== Assignment ==
The listing is to be printed in full, exactly as given.

*** Dataset section

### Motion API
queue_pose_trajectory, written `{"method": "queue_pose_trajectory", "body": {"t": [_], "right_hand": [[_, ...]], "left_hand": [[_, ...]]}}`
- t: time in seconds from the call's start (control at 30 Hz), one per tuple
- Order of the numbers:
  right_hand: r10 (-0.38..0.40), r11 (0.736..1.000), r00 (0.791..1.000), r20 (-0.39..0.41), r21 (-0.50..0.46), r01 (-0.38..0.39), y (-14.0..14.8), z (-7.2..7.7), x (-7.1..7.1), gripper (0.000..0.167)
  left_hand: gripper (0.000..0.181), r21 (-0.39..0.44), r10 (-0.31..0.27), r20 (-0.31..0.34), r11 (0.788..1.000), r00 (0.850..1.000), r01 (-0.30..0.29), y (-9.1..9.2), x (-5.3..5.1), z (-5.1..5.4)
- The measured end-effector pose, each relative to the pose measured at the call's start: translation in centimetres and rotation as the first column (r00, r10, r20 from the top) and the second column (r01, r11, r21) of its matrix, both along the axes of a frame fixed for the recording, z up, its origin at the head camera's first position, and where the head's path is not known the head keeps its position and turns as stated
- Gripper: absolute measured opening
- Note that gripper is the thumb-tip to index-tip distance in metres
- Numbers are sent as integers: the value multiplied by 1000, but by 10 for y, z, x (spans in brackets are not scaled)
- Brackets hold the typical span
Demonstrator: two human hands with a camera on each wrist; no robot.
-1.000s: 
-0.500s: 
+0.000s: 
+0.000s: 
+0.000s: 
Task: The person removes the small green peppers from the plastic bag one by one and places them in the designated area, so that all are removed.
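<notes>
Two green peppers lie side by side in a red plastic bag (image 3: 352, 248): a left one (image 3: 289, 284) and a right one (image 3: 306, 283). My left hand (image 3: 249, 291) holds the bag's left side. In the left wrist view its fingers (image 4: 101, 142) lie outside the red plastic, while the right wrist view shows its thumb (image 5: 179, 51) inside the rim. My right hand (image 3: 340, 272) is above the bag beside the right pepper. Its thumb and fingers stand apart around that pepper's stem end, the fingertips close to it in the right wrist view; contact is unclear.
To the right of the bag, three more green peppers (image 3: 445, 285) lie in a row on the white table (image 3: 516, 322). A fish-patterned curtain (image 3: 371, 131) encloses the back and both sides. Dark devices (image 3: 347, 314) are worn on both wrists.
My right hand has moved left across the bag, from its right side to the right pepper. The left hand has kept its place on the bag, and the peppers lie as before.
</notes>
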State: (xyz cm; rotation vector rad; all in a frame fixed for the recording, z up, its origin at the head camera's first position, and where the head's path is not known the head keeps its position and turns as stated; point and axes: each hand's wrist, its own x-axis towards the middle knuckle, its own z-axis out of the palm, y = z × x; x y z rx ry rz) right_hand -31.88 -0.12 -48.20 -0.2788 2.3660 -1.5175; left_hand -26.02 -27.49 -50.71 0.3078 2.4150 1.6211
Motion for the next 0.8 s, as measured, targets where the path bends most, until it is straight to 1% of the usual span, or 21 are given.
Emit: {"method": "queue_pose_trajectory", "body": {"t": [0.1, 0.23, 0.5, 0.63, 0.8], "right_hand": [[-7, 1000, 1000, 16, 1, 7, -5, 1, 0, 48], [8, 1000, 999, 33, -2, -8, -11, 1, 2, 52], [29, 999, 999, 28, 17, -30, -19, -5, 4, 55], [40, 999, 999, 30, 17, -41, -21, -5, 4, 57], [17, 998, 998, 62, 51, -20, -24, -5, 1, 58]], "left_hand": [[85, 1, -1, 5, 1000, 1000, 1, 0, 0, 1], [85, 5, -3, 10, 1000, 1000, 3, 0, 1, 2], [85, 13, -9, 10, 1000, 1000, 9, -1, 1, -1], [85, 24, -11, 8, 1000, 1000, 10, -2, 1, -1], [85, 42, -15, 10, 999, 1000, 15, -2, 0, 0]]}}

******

== Task result ==
### Motion API
queue_pose_trajectory, written `{"method": "queue_pose_trajectory", "body": {"t": [_], "right_hand": [[_, ...]], "left_hand": [[_, ...]]}}`
- t: time in seconds from the call's start (control at 30 Hz), one per tuple
- Order of the numbers:
  right_hand: r10 (-0.38..0.40), r11 (0.736..1.000), r00 (0.791..1.000), r20 (-0.39..0.41), r21 (-0.50..0.46), r01 (-0.38..0.39), y (-14.0..14.8), z (-7.2..7.7), x (-7.1..7.1), gripper (0.000..0.167)
  left_hand: gripper (0.000..0.181), r21 (-0.39..0.44), r10 (-0.31..0.27), r20 (-0.31..0.34), r11 (0.788..1.000), r00 (0.850..1.000), r01 (-0.30..0.29), y (-9.1..9.2), x (-5.3..5.1), z (-5.1..5.4)
- The measured end-effector pose, each relative to the pose measured at the call's start: translation in centimetres and rotation as the first column (r00, r10, r20 from the top) and the second column (r01, r11, r21) of its matrix, both along the axes of a frame fixed for the recording, z up, its origin at the head camera's first position, and where the head's path is not known the head keeps its position and turns as stated
- Gripper: absolute measured opening
- Note that gripper is the thumb-tip to index-tip distance in metres
- Numbers are sent as integers: the value multiplied by 1000, but by 10 for y, z, x (spans in brackets are not scaled)
- Brackets hold the typical span
Demonstrator: two human hands with a camera on each wrist; no robot.
-1.000s: 
-0.500s: 
+0.000s: 
+0.000s: 
+0.000s: 
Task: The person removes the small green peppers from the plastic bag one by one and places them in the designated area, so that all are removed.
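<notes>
Two green peppers lie side by side in a red plastic bag (image 3: 352, 248): a left one (image 3: 289, 284) and a right one (image 3: 306, 283). My left hand (image 3: 249, 291) holds the bag's left side. In the left wrist view its fingers (image 4: 101, 142) lie outside the red plastic, while the right wrist view shows its thumb (image 5: 179, 51) inside the rim. My right hand (image 3: 340, 272) is above the bag beside the right pepper. Its thumb and fingers stand apart around that pepper's stem end, the fingertips close to it in the right wrist view; contact is unclear.
To the right of the bag, three more green peppers (image 3: 445, 285) lie in a row on the white table (image 3: 516, 322). A fish-patterned curtain (image 3: 371, 131) encloses the back and both sides. Dark devices (image 3: 347, 314) are worn on both wrists.
My right hand has moved left across the bag, from its right side to the right pepper. The left hand has kept its place on the bag, and the peppers lie as before.
</notes>
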State: (xyz cm; rotation vector rad; all in a frame fixed for the recording, z up, its origin at the head camera's first position, and where the head's path is not known the head keeps its position and turns as stated; point and axes: each hand's wrist, its own x-axis towards the middle knuckle, its own z-axis out of the palm, y = z × x; x y z rx ry rz) right_hand -31.88 -0.12 -48.20 -0.2788 2.3660 -1.5175; left_hand -26.02 -27.49 -50.71 0.3078 2.4150 1.6211
Motion for the next 0.8 s, as measured, targets where the path bends most, until it is straight to 1% of the usual span, or 21 are given.
Emit: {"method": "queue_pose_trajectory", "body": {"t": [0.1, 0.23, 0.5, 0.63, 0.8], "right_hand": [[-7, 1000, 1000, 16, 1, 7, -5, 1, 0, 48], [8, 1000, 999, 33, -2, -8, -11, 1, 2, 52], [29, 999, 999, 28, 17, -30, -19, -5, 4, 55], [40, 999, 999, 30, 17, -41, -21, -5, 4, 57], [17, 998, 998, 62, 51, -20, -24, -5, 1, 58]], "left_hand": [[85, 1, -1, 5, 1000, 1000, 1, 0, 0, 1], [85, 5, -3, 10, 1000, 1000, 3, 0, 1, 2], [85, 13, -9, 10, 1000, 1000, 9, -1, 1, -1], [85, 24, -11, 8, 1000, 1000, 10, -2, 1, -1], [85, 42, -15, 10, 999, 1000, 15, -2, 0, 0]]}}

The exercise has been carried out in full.